## Task to carry out
In this exercise, the entries below are to be transcribed exactly, line by line.

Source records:

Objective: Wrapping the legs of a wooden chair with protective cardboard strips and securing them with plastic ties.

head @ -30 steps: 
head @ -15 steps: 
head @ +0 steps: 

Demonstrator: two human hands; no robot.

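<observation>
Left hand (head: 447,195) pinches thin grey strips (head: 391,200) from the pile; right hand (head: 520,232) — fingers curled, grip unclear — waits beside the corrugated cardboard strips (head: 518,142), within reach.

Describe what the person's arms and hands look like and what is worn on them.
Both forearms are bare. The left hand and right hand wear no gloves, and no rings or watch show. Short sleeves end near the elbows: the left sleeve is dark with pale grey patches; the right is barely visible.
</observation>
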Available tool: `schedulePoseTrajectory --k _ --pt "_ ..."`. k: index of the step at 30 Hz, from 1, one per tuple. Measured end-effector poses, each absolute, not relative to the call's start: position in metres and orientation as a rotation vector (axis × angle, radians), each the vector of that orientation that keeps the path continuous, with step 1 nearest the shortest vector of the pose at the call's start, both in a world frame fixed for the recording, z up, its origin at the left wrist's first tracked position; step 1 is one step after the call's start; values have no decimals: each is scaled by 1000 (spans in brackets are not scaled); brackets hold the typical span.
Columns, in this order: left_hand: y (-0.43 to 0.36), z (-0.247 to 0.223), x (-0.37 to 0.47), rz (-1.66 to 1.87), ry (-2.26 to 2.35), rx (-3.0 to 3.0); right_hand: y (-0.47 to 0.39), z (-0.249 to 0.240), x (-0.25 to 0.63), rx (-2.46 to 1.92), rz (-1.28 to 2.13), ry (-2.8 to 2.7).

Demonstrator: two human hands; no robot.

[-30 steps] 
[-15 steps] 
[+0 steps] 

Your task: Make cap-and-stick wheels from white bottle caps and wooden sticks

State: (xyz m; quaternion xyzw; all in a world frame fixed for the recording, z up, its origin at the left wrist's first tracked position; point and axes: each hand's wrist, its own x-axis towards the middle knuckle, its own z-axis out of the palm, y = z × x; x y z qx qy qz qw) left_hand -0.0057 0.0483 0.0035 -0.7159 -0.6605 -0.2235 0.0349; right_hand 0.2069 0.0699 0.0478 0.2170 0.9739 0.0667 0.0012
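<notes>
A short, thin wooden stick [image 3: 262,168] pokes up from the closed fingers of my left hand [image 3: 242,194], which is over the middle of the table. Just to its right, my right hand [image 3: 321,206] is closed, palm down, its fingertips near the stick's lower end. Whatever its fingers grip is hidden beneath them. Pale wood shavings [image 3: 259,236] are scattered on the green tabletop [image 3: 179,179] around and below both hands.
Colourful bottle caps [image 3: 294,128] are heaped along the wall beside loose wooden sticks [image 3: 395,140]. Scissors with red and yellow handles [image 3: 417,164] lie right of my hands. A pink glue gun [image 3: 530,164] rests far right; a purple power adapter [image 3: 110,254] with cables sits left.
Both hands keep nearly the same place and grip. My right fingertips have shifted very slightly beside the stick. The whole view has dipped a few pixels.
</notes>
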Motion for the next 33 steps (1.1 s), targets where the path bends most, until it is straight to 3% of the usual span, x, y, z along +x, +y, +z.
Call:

## Exercise output
Objective: Wrapping the legs of a wooden chair with protective cardboard strips and securing them with plastic ties.

head @ -30 steps: 
head @ -15 steps: 
head @ +0 steps: 

Demonstrator: two human hands; no robot.

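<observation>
Left hand (head: 447,195) pinches thin grey strips (head: 391,200) from the pile; right hand (head: 520,232) — fingers curled, grip unclear — waits beside the corrugated cardboard strips (head: 518,142), within reach.

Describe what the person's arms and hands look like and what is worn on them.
Both forearms are bare. The left hand and right hand wear no gloves, and no rings or watch show. Short sleeves end near the elbows: the left sleeve is dark with pale grey patches; the right is barely visible.
</observation>
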Available tool: `schedulePoseTrajectory --k _ --pt "_ ..."`. k: index of the step at 30 Hz, from 1, one per tuple. Measured end-effector poses, each absolute, not relative to the call's start: position in metres and orientation as a rotation vector (axis × angle, radians), each the vector of that orientation that keeps the path continuous, with step 1 nearest the shortest vector of the pose at the call's start, both in a world frame fixed for the recording, z up, its origin at the left wrist's first tracked position; step 1 is one step after the call's start; values have no decimals: each is scaled by 1000 (spans in brackets are not scaled); brackets hold the typical span.
Columns, in this order: left_hand: y (-0.43 to 0.36), z (-0.247 to 0.223), x (-0.37 to 0.47), rz (-1.66 to 1.87), ry (-2.26 to 2.35), rx (-3.0 to 3.0); right_hand: y (-0.47 to 0.39), z (-0.249 to 0.240), x (-0.25 to 0.63), rx (-2.46 to 1.92), rz (-1.28 to 2.13), ry (-2.8 to 2.7).

Demonstrator: two human hands; no robot.

[-30 steps] 
[-15 steps] 
[+0 steps] 

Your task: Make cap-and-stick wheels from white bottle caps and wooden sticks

State: (xyz m; quaternion xyzw; all in a world frame fixed for the recording, z up, its origin at the left wrist's first tracked position; point and axes: each hand's wrist, its own x-axis towards the middle knuckle, its own z-axis out of the palm, y = z × x; x y z qx qy qz qw) left_hand -0.0057 0.0483 0.0035 -0.7159 -0.6605 -0.2235 0.0349; right_hand 0.2069 0.0699 0.0478 0.2170 0.9739 0.0667 0.0012
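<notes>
A short, thin wooden stick [image 3: 262,168] pokes up from the closed fingers of my left hand [image 3: 242,194], which is over the middle of the table. Just to its right, my right hand [image 3: 321,206] is closed, palm down, its fingertips near the stick's lower end. Whatever its fingers grip is hidden beneath them. Pale wood shavings [image 3: 259,236] are scattered on the green tabletop [image 3: 179,179] around and below both hands.
Colourful bottle caps [image 3: 294,128] are heaped along the wall beside loose wooden sticks [image 3: 395,140]. Scissors with red and yellow handles [image 3: 417,164] lie right of my hands. A pink glue gun [image 3: 530,164] rests far right; a purple power adapter [image 3: 110,254] with cables sits left.
Both hands keep nearly the same place and grip. My right fingertips have shifted very slightly beside the stick. The whole view has dipped a few pixels.
</notes>
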Motion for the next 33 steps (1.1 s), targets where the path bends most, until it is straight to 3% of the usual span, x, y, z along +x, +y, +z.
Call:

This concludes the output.